L’intensité des discriminations n’est pas toujours la même lorsqu’elles s’adressent aux gays ou aux lesbiennes. La différence est significative dans ces trois domaines :
Ces données montrent que la lesbophobie s’articule avec le sexisme qui est présent dans le monde du travail à l’encontre des femmes (qu’elles soient homosexuelles ou non). En effet, indépendamment de l’orientation sexuelle, les comportements de harcèlement sexuel, la pression sur le corps ou globalement sur l’esthétique des femmes sont des phénomènes que la sociologie de travail a mis en lumière depuis qu’elle a investi le domaine de l’analyse de genre.
Quant aux personnes trans, quelques données comparatives avec les réponses des personnes homosexuel.le.s montrent qu’elles sont plus fortement touchées par les discriminations
Ces informations nous donnent à penser que ce qui plus pose problème et qui provoque davantage les comportements discriminants n’est pas l’orientation sexuelle en tant que telle mais la non-conformité entre le sexe assigné à la naissance et le genre. L’exemple des trans est très parlant et nos résultats montrent qu’il est urgent d’agir afin que ces personnes soient protégées.
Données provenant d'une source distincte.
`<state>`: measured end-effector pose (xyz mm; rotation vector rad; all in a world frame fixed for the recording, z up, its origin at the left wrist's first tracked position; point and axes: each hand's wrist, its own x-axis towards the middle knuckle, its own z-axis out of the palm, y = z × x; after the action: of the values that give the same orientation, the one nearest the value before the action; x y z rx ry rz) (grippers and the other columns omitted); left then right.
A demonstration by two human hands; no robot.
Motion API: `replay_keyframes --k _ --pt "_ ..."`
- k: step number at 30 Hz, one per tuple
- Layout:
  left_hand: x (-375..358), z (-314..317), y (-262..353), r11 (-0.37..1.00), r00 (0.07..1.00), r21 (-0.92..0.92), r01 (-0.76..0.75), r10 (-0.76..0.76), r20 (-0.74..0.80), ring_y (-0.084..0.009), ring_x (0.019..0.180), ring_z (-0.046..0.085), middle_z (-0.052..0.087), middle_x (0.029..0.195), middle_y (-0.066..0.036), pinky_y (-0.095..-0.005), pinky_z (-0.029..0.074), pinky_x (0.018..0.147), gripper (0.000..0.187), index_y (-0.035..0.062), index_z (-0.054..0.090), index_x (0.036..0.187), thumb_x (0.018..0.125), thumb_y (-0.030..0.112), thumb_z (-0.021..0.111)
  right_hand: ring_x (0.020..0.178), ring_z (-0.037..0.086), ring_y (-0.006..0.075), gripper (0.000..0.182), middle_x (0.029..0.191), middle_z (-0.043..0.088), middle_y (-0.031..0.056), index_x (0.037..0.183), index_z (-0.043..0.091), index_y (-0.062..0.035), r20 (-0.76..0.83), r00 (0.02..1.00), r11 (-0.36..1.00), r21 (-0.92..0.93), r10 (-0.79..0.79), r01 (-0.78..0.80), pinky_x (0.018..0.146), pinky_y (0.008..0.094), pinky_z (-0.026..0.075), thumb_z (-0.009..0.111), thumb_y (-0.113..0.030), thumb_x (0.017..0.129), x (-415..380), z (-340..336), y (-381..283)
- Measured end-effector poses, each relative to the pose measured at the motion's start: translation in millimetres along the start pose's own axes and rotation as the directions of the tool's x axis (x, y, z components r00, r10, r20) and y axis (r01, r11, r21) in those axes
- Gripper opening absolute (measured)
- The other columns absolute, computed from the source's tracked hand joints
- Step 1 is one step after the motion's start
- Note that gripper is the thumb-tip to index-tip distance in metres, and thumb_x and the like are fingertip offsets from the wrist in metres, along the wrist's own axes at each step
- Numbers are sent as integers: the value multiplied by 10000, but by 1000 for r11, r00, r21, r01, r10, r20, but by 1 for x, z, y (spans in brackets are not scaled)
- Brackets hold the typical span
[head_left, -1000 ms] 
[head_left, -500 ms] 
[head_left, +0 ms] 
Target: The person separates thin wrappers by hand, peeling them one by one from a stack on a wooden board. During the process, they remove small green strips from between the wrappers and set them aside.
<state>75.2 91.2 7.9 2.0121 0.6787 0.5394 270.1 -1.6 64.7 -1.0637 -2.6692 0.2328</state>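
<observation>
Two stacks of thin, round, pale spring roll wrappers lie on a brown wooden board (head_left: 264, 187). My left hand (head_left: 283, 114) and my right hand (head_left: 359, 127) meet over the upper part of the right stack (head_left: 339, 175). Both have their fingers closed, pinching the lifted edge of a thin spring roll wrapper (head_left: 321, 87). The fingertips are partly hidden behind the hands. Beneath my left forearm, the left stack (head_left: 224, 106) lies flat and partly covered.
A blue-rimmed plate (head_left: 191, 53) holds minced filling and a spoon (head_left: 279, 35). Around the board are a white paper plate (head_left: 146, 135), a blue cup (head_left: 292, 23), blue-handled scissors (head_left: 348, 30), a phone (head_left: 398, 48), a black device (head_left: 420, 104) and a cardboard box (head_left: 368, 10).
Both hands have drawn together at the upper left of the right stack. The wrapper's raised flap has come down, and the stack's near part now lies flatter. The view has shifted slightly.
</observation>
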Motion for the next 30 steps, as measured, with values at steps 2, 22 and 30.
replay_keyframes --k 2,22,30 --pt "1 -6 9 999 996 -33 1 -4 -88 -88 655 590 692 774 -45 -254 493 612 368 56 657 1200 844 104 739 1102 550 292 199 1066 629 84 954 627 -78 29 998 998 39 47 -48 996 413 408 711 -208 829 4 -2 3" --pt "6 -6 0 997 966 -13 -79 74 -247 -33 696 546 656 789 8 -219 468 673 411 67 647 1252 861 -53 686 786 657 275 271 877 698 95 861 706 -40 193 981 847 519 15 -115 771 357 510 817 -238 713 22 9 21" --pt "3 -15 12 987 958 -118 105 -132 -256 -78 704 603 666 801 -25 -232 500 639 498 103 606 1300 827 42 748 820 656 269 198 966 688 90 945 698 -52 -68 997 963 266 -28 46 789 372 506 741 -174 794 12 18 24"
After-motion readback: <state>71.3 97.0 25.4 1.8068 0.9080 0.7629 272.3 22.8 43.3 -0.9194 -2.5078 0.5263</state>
>> Les facteurs favorisant les discriminations
Après une analyse statistique effectuée en regroupant différentes questions en 5 catégories (stigmatisation verbale – harcèlement sexuel et moral – mises à l’écart – agressions sexuelles et physiques), les principaux résultats concernant l’homophobie font état de l’influence croisée de 3 facteurs : l’âge, l’ancienneté dans l’emploi et le statut au sein de l’entreprise.